Instructions for the task.
Lines below that include the word "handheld" should each be copied.

[Collected data entries]
******
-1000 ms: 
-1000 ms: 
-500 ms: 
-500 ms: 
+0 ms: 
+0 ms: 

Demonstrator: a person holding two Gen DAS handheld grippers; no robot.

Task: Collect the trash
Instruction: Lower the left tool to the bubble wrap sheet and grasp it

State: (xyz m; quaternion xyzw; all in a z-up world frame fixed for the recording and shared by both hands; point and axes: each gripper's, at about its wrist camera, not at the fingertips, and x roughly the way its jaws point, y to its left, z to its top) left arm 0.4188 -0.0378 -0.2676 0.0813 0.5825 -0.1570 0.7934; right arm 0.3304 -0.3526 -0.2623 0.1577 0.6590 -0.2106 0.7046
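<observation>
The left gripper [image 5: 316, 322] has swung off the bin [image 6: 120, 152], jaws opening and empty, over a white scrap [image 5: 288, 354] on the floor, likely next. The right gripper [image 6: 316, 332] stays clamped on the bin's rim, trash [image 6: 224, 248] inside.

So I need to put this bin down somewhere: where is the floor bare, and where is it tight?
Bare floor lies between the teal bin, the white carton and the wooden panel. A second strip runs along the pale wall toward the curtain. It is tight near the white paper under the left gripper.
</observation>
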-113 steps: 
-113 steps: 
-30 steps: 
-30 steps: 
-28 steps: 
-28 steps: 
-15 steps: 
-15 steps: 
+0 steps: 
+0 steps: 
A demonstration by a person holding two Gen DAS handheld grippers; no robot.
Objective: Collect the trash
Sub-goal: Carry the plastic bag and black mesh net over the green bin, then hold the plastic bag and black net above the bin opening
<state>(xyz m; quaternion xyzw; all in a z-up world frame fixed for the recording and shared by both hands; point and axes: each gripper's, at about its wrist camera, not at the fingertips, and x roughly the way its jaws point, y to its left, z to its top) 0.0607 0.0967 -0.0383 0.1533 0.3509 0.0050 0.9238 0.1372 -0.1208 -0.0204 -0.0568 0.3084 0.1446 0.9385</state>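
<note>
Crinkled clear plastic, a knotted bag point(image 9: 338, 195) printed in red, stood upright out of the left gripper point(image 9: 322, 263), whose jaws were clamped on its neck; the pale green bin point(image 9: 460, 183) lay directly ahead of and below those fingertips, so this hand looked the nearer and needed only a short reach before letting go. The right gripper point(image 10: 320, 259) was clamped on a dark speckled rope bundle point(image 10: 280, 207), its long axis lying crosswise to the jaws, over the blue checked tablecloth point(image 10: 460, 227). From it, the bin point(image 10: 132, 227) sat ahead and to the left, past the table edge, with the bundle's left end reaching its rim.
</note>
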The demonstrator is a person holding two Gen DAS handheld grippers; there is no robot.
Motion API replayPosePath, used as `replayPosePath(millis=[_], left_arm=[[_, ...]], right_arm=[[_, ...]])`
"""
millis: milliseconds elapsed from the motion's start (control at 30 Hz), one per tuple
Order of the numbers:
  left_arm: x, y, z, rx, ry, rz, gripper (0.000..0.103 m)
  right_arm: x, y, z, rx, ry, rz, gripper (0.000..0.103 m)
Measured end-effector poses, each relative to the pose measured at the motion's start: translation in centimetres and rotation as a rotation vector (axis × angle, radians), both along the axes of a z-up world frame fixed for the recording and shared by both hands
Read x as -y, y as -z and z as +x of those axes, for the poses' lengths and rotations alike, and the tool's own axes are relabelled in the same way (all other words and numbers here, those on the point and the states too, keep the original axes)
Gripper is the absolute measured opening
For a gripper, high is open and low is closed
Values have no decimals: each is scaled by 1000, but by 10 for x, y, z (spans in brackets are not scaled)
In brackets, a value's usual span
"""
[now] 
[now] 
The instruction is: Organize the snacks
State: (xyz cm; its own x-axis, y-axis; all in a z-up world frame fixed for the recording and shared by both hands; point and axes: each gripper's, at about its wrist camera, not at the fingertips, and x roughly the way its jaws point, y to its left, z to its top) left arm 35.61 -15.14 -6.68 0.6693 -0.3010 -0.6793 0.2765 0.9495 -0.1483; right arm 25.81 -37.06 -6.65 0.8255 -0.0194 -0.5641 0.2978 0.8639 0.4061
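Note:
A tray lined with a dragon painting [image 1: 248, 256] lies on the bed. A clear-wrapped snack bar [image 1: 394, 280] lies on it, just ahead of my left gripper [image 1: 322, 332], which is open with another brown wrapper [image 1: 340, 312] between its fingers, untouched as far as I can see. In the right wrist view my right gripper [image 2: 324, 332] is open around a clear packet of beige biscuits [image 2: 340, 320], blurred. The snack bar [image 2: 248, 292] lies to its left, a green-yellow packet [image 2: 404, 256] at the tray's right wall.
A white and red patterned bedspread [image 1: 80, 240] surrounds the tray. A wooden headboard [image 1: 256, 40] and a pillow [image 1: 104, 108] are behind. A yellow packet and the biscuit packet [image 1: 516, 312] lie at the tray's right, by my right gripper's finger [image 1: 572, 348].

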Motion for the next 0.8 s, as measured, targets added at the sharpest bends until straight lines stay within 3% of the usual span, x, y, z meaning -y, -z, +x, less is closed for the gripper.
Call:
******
Response for this exercise.
Demonstrator: a person holding two Gen DAS handheld grippers; no robot.
A demonstration by a person holding two Gen DAS handheld grippers; no robot.
The demonstrator is a person holding two Gen DAS handheld grippers; there is no robot.

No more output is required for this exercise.